• _Task prompt_:
Look at every line of the material below and tally those containing "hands". Reply with the total alone.

• _The data_:
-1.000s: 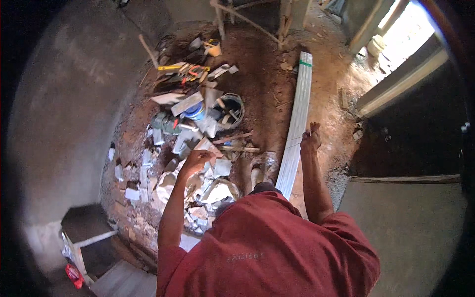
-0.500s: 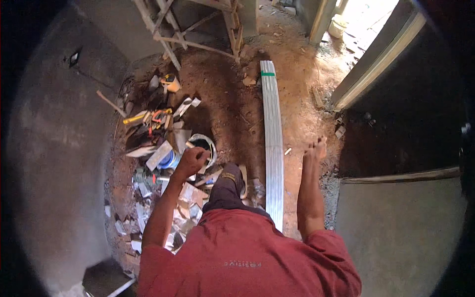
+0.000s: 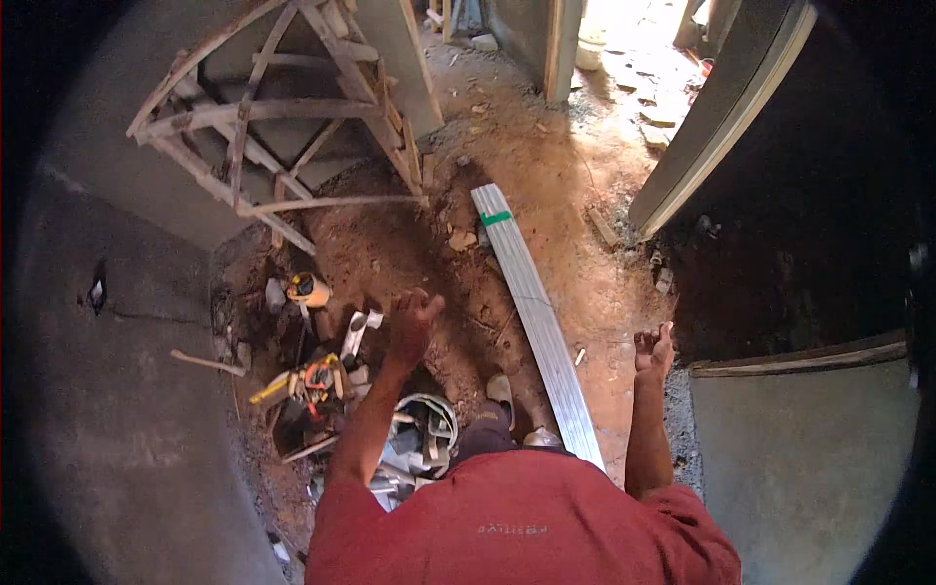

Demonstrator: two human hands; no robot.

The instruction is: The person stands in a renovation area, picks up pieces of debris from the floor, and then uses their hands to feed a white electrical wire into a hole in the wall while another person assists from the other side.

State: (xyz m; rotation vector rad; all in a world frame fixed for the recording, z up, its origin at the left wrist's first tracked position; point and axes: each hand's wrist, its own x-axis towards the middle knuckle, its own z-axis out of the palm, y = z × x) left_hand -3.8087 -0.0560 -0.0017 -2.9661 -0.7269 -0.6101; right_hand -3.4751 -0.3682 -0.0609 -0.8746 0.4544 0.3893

• _Expected answer_:
2